The task
For the records that follow, please set down exactly the lines between the one holding "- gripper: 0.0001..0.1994" and the one holding "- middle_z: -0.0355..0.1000", inclusive, and only those.

Stored entries

__________________________________________________

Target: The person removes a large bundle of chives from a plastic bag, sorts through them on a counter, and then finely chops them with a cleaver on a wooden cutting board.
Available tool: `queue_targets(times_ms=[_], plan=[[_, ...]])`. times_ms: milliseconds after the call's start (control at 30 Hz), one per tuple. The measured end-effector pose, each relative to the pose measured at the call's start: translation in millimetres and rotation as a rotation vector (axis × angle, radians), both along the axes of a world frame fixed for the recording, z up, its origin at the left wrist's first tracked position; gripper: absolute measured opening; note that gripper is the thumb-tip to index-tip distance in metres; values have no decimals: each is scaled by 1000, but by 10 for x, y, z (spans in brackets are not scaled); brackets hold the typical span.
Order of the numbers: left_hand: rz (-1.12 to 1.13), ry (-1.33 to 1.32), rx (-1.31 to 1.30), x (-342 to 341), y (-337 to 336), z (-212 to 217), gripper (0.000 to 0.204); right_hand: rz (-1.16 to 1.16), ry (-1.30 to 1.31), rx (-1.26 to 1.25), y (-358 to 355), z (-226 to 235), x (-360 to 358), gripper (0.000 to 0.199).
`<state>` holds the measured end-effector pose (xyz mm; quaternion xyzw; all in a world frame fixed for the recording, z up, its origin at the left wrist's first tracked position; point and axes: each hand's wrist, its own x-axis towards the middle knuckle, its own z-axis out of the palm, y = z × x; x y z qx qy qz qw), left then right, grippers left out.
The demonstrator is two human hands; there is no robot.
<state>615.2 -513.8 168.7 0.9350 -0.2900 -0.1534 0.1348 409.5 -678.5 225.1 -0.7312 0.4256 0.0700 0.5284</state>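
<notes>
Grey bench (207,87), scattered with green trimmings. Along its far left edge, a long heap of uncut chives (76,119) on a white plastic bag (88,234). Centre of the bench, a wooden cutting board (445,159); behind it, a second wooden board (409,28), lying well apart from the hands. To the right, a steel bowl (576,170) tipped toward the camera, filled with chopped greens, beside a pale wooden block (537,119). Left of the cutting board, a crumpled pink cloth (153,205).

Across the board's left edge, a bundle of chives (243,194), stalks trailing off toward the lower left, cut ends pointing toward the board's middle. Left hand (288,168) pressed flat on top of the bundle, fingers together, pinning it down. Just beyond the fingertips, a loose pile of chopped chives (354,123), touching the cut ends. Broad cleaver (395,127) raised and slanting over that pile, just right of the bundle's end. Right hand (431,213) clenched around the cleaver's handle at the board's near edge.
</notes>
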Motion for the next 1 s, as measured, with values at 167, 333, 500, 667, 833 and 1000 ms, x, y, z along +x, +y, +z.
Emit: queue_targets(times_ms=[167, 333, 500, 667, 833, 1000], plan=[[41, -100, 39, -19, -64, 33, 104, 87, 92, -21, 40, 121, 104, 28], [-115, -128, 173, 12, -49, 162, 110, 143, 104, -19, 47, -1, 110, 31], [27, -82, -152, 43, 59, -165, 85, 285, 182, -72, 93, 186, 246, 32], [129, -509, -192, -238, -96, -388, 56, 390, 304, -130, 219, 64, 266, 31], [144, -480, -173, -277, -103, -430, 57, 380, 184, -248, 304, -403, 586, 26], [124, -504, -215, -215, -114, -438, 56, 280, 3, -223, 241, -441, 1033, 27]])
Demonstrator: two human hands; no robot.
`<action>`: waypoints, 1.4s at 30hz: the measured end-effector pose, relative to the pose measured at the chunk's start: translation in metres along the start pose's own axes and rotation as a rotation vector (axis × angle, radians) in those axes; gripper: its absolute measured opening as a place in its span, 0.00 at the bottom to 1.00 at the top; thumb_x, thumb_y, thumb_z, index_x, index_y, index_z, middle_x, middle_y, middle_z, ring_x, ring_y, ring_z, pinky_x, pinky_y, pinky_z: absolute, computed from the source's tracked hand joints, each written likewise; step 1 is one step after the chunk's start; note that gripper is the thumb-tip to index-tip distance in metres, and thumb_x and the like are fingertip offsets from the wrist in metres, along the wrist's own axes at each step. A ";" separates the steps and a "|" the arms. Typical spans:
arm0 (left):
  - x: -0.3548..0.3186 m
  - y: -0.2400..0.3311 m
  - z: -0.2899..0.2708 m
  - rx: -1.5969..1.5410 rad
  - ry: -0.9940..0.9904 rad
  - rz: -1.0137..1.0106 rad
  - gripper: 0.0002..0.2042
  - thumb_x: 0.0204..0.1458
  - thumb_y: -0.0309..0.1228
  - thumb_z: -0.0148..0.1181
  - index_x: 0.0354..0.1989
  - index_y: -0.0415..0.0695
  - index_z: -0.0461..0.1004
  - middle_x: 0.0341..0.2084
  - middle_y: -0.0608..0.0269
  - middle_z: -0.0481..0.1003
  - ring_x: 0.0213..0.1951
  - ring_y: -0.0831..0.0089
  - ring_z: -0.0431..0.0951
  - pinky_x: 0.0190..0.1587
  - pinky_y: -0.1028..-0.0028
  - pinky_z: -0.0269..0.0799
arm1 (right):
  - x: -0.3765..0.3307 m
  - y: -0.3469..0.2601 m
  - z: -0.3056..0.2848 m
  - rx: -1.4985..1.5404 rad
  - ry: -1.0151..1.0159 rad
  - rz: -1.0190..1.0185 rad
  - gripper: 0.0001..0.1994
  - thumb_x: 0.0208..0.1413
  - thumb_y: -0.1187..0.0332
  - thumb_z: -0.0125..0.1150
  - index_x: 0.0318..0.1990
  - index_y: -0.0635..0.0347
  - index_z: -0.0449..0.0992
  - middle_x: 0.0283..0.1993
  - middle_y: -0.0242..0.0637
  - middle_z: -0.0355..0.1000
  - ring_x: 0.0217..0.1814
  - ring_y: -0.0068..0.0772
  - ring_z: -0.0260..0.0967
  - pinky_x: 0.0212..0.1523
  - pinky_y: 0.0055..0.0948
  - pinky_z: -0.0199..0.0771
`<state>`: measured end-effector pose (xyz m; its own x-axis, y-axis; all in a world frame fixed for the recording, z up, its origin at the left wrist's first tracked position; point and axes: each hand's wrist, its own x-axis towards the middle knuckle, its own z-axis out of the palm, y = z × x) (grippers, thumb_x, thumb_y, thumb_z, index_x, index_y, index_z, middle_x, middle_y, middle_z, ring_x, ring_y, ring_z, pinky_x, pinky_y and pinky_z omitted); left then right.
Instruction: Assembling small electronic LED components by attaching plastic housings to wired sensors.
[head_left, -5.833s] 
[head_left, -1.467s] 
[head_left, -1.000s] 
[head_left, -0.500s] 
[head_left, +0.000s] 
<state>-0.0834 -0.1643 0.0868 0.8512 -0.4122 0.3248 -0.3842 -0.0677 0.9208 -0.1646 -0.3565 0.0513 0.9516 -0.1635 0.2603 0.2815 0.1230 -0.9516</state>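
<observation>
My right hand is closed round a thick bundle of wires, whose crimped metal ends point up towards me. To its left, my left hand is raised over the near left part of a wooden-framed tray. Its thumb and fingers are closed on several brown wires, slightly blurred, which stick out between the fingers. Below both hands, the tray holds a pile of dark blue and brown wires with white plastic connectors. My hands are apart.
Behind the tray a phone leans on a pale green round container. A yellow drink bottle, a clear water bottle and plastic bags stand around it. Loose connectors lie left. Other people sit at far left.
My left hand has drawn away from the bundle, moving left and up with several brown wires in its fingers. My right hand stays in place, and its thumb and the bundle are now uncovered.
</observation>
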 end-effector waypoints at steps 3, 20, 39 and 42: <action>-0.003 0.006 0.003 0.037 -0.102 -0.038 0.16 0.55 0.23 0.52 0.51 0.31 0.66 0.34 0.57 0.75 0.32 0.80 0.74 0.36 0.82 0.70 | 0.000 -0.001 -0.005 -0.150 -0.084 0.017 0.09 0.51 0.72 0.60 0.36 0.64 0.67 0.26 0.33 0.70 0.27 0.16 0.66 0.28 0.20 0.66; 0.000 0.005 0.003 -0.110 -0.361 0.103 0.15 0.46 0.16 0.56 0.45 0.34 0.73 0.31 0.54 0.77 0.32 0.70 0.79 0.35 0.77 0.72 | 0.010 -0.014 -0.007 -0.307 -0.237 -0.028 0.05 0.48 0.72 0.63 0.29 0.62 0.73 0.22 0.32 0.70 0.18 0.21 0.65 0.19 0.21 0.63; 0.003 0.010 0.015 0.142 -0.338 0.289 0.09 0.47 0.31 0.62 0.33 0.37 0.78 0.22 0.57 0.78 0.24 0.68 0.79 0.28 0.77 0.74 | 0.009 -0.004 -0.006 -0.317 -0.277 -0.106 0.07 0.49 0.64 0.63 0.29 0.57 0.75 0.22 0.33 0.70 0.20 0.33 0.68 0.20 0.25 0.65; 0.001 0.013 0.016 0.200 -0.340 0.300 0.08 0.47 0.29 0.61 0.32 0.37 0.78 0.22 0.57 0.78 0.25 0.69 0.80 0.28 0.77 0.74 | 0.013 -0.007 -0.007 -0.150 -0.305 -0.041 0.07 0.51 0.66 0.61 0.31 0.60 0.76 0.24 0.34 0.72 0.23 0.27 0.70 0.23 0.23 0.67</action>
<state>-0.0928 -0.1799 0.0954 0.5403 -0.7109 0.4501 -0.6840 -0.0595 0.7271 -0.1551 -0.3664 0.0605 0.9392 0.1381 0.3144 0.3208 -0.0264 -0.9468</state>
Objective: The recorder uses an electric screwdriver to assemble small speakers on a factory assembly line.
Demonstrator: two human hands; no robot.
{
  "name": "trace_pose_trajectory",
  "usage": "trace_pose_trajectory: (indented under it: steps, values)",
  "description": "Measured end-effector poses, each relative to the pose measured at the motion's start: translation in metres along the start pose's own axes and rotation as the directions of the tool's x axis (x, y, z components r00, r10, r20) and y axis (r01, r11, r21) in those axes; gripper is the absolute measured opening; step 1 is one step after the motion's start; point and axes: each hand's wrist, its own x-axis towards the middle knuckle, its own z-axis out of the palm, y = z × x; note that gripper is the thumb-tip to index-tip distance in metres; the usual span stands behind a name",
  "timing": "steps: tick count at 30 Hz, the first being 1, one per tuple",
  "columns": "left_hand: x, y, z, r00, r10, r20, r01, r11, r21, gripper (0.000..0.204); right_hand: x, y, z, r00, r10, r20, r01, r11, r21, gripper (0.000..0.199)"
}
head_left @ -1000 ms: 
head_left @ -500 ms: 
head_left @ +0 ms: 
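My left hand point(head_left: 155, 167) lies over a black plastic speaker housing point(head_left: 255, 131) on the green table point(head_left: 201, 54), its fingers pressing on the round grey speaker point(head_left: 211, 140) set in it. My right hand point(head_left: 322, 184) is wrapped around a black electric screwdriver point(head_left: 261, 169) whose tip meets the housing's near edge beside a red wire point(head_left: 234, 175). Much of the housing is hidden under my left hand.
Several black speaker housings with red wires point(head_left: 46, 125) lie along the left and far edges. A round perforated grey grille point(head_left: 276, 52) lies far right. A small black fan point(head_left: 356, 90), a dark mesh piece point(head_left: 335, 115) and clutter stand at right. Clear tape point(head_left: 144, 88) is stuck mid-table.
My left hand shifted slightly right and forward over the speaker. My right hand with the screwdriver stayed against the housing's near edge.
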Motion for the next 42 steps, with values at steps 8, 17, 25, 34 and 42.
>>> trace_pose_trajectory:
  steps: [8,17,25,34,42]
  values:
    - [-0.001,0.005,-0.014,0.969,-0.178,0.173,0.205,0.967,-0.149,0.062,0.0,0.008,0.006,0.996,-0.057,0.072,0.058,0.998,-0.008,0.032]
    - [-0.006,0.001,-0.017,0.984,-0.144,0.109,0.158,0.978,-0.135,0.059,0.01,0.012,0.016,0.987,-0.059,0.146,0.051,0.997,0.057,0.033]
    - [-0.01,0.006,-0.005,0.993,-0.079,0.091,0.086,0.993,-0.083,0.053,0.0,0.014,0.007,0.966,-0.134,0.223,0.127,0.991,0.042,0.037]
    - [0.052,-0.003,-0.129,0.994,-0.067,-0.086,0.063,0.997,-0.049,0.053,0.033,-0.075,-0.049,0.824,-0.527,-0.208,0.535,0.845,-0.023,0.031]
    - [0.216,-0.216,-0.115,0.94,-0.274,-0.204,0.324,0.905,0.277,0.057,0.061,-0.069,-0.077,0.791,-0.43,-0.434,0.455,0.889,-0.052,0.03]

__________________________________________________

Written solution
  - gripper: 0.0001..0.1994
  - thumb_x: 0.0208..0.1413
  - thumb_y: -0.1187..0.0332
  - thumb_z: -0.0125..0.1150
  - index_x: 0.0318..0.1990
  - index_y: -0.0635..0.0347
  - index_z: -0.0449..0.0992
  - middle_x: 0.0283..0.1993
  - middle_y: -0.0242..0.0637
  - middle_z: -0.0355..0.1000

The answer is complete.